Anti-government types are often annoyed at how often our elected representatives interfere in day-to-day life.
They dictate what we can smoke, when we can go to the pub and how our taxes get spent.
So some of them must have been happy when the Alcohol Reform legislation was passed last year.
The reforms did a lot of nothing on the surface - minimum pricing was ruled out, no ban on RTDs being above 6 per cent ABV, no movement of the purchase age - but a big shift took place.
City and district councils were given more power to control how alcohol was sold in their patches, including deciding opening hours and imposing conditions on licensed venues.
It looked like a good move; local body politicians are usually more accessible than those at parliament to the general public, making it easier for ratepayers to talk to those who make the decisions.
But shifting more power into their hands is quickly appearing to be a poor choice.
Two local authorities - Auckland Council and Marlborough District Council - are considering banning the sale of single bottles of beer and ready-to-drink spirits.
Initially mooted as a voluntary requirement for inner city bottle shops in Auckland, the council there has now slipped the suggestion into its suggested alcohol policy document.
The idea is that banning single bottles will stop people pre-loading or drinking bottles from off-licences while in town, all to save a few dollars.
Marlborough is jumping on the bandwagon, with its local alcohol policy-makers also suggesting the ban.
In an article in the Marlborough Express, council staff member Mike Porter said the local Liquor Licensing Authority did not approve of single bottle sales as they could lead to alcohol abuse.

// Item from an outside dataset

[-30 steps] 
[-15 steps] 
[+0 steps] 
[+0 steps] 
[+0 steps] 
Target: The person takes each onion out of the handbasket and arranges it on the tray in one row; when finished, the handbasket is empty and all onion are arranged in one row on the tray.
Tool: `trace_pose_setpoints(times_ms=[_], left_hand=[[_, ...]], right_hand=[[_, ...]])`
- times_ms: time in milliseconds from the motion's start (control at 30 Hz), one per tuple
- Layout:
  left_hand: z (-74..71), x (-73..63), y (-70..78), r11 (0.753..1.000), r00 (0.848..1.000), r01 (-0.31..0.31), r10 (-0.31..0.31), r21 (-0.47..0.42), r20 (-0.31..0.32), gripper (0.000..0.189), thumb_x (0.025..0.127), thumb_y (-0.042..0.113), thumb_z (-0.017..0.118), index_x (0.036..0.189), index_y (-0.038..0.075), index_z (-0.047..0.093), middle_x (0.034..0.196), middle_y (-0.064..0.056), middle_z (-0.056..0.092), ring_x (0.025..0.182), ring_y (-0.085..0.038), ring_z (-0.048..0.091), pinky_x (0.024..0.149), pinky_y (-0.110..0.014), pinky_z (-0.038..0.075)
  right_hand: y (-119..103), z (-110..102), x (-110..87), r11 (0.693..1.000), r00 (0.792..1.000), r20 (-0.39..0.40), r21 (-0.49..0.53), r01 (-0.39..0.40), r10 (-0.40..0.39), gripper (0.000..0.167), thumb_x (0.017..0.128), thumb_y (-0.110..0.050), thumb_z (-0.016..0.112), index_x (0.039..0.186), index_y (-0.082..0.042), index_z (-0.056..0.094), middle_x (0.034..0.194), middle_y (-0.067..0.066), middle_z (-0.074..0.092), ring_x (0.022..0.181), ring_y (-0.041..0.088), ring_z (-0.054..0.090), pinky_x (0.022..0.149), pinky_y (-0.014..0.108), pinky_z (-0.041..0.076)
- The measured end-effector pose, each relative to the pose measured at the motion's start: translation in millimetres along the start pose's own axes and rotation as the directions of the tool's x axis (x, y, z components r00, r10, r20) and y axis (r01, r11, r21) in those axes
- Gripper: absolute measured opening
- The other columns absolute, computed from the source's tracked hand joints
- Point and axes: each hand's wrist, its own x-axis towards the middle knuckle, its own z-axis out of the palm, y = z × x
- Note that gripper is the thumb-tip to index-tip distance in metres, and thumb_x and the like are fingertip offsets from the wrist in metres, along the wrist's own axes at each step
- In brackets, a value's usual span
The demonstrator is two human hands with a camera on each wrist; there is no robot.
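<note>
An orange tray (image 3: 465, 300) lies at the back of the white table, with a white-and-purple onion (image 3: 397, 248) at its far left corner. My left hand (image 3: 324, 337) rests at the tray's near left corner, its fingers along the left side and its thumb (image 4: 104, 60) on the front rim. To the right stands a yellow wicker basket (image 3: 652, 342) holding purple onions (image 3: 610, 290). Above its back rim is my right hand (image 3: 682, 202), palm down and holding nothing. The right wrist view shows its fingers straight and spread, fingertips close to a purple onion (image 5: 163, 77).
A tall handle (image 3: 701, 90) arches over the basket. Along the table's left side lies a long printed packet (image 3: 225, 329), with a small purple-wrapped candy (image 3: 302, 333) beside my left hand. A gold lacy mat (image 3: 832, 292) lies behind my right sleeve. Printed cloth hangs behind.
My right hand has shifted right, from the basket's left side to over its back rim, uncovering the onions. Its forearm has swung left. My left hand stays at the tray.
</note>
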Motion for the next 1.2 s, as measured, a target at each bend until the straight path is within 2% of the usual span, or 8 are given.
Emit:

Frankly, that is nothing short of ridiculous.
Imagine the discussion:
Person 1: "People drink too much, so how do we stop it?"
Person 2: "I know, we will stop people being able to buy one bottle of drink. That way, they have to buy lots if they want any. That should stop them pre-loading."
The idea, no matter how well intentioned, is so illogical it is shocking anyone is considering it.
If someone is a drug addict, what would be better: giving them one hit, or access to 12?
If this rule was applied by a publican - minimum purchase of four pints at a time - they would be shut down and fined for encouraging irresponsible drinking.
Even the anti-alcohol groups out there would probably agree buying one bottle is far healthier than being forced into buying a box.
The move appears to be targeting cheap alcohol, but has the consequence of hitting the craft beer industry square in the chest.
The majority of craft beers are sold as a single 500mL bottle, trading for between $8 and $12.
They are sold like that because it would be far too expensive to try sell the product by the dozen.
As much as I love a good beer, there is no way I could afford to buy 12 bottles of $10 beer every time I wanted to enjoy a brew.
People wanting to abuse alcohol are far more likely to buy a 750mL bottle of 13.5 per cent wine for $7, or a 650mL bottle of cheap lager for $4, than a smaller product which costs upwards of $8.
Even though Auckland Council have since suggested single bottles of "boutique" or "handcrafted" beer above 445mL would be safe, brewers like Yeastie Boys - who sell most of their product in single 330mL bottles - would be affected.
The most ironic part of it all is Marlborough is home to some of the best breweries in the country.
Renaissance, which just last week won best small international brewery at the Australian International Beer awards for the second year in a row, is based there and sells almost all its products as single bottles or kegs.
Banning single bottle sales would see their beer, and many others made in the Marlborough, vanish from the area's shelves.
That would be the biggest shame of all.